In 2008, after the entirety of the GCRY was purchased by Xanterra Travel Collection, steam operations were ceased due to environmental concerns. The following year, steam operations resumed, but they became limited on when they could run ever since. Meanwhile, No. 29 remained on static display in front of the Williams depot for the next five years. Sometimes, during Christmas, it would often be re-lettered Polar Express while still on display at Williams. In 2014, No. 29 was removed from the Williams depot with Ex-Spokane, Portland and Seattle 2-8-2 No. 539 taking its display spot, and the husky consolidation was moved to the GCV Log depot, where it remained on display for one more year. In 2016, No. 29 was given a hydrostatic test fire along with some minor repairs to make it run again, and it was subsequently ready to perform another double header with No. 4960 for the centennial of the National Park Service. On June 10 of the following year, the GCRY was the recipient of the 2017 Arizona Governor’s Award for Outstanding Historical and Cultural Preservation, in honor of bringing No. 29 back to service.
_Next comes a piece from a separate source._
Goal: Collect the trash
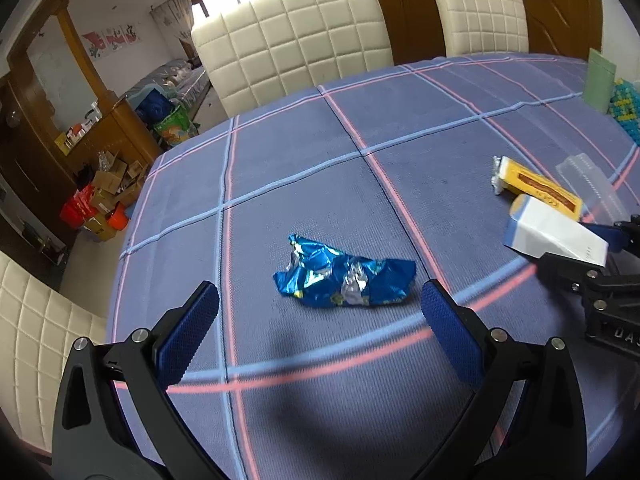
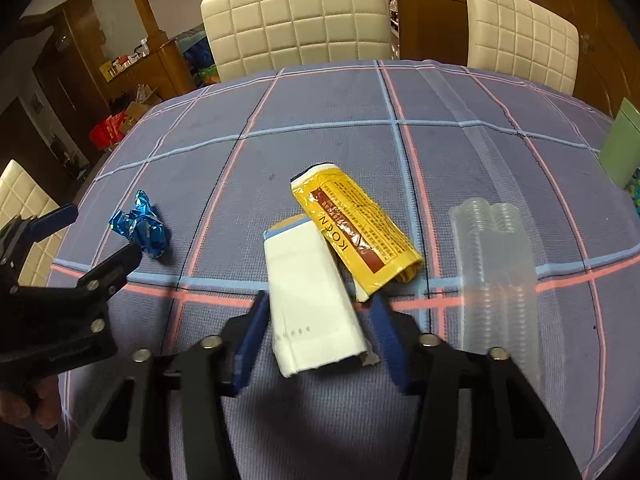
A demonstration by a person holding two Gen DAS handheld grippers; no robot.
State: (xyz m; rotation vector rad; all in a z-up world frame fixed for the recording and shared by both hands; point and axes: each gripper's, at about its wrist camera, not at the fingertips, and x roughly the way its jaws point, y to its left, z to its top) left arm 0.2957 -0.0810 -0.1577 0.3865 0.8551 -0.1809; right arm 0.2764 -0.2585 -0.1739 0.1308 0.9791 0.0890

On May 21, 2019, No. 29 was re lettered to Atchison, Topeka and Santa Fe to be filmed by MacGillivray Freeman Films to make several appearances in Out Where the West Begins, a four-episode documentary series narrated by Tom Selleck and directed by Tom Brainard and Greg MacGillivray. The locomotive ran a few more excursions for the GCRY, until October 27, 2019, when the locomotive was placed in storage inside the shops for more time out of service. As of 2023, No. 29 is going through a 1,472-day inspection required by the Federal Railroad Administration (FRA). It will likely run again within a few years.

Historical significance 
No. 29 is the oldest LS&I locomotive that is preserved, as well as the only LS&I survivor to ever experience an accident. It is also the only surviving example of the LS&I’s SC-3 class, and the only one to be built by Alco.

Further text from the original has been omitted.